## EXERCISE GOAL
Retype the complete listing without any change.

====================

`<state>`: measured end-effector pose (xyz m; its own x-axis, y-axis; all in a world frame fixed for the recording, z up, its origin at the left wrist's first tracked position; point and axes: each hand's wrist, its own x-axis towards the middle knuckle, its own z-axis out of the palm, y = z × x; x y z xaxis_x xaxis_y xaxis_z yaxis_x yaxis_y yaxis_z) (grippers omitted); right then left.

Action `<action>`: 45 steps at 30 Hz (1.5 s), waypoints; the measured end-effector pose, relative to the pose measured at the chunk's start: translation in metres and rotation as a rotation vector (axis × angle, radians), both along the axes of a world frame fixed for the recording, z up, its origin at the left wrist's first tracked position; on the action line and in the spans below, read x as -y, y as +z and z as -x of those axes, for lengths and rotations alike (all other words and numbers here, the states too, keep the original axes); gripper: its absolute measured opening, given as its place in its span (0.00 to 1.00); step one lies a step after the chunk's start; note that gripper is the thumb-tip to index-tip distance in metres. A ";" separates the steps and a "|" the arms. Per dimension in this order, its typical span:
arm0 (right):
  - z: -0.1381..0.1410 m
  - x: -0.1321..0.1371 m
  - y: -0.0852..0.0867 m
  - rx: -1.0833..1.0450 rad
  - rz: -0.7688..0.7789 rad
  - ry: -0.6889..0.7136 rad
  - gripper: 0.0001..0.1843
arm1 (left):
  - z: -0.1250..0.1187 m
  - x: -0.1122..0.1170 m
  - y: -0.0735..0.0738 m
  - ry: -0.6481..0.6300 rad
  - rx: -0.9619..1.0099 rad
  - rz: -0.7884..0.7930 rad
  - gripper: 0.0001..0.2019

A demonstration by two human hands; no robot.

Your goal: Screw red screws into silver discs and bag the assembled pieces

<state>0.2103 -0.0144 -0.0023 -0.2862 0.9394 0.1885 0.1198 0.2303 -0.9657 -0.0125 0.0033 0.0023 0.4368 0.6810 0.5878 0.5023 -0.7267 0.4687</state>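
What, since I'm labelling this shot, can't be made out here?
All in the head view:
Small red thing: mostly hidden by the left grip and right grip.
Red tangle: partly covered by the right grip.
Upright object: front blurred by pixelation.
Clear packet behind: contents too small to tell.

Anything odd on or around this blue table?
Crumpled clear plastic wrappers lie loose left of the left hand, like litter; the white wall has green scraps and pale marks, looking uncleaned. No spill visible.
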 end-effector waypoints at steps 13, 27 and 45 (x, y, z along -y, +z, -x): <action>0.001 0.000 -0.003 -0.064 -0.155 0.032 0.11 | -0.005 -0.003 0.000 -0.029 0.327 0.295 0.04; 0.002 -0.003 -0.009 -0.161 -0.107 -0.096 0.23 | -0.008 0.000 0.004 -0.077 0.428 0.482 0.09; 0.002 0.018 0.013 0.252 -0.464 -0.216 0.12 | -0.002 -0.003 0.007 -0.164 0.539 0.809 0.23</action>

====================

## YOUR RESPONSE
`<state>`: measured end-effector pose (xyz m; its own x-axis, y-axis; all in a world frame fixed for the recording, z up, its origin at the left wrist's first tracked position; point and axes: each hand's wrist, its own x-axis towards the middle knuckle, its own z-axis out of the palm, y = z × x; x y z xaxis_x xaxis_y xaxis_z yaxis_x yaxis_y yaxis_z) (grippers omitted); right then left.

Action `<action>`: 45 steps at 30 Hz (1.5 s), waypoints; the measured end-effector pose, relative to the pose measured at the chunk's start: translation in metres and rotation as a rotation vector (axis × angle, radians), both along the axes of a world frame fixed for the recording, z up, its origin at the left wrist's first tracked position; on the action line and in the spans below, read x as -y, y as +z and z as -x of those axes, for lengths and rotations alike (all other words and numbers here, the states too, keep the original axes); gripper: its absolute measured opening, given as its place in its span (0.00 to 1.00); step one lies a step after the chunk's start; note that gripper is the thumb-tip to index-tip distance in metres. A ";" separates the steps and a "|" the arms. Per dimension in this order, its typical span:
arm0 (right):
  - z: -0.1381..0.1410 m
  - x: -0.1321..0.1371 m
  - y: -0.0852..0.0867 m
  - rx: -1.0833..1.0450 rad
  - rz: -0.7688..0.7789 rad
  - ry: -0.6889..0.7136 rad
  - gripper: 0.0001..0.1843
arm1 (left):
  - z: -0.1250..0.1187 m
  - x: -0.1122..0.1170 m
  - y: -0.0735..0.0738 m
  - ry: -0.6481..0.6300 rad
  - rx: -0.9619..1.0099 rad
  - rz: -0.7884..0.7930 rad
  - gripper: 0.0001..0.2019

A demonstration by two human hands; no robot.

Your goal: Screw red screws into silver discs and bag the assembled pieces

<state>0.2103 -0.0144 -0.0023 -0.2862 0.9394 0.1885 0.1198 0.2303 -0.9657 -0.0125 0.0033 0.0023 0.4368 0.6810 0.5878 0.5023 -0.7267 0.4687</state>
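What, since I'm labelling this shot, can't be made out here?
All in the head view:
Small red thing: mostly hidden by the left grip and right grip.
Red tangle: partly covered by the right grip.
Upright object: front blurred by pixelation.
Clear packet behind: contents too small to tell.

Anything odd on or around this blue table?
Crumpled clear plastic wrappers lie loose left of the left hand, like litter; the white wall has green scraps and pale marks, looking uncleaned. No spill visible.
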 end-effector waypoints at steps 13, 27 and 45 (x, y, z along -y, +z, -x): <action>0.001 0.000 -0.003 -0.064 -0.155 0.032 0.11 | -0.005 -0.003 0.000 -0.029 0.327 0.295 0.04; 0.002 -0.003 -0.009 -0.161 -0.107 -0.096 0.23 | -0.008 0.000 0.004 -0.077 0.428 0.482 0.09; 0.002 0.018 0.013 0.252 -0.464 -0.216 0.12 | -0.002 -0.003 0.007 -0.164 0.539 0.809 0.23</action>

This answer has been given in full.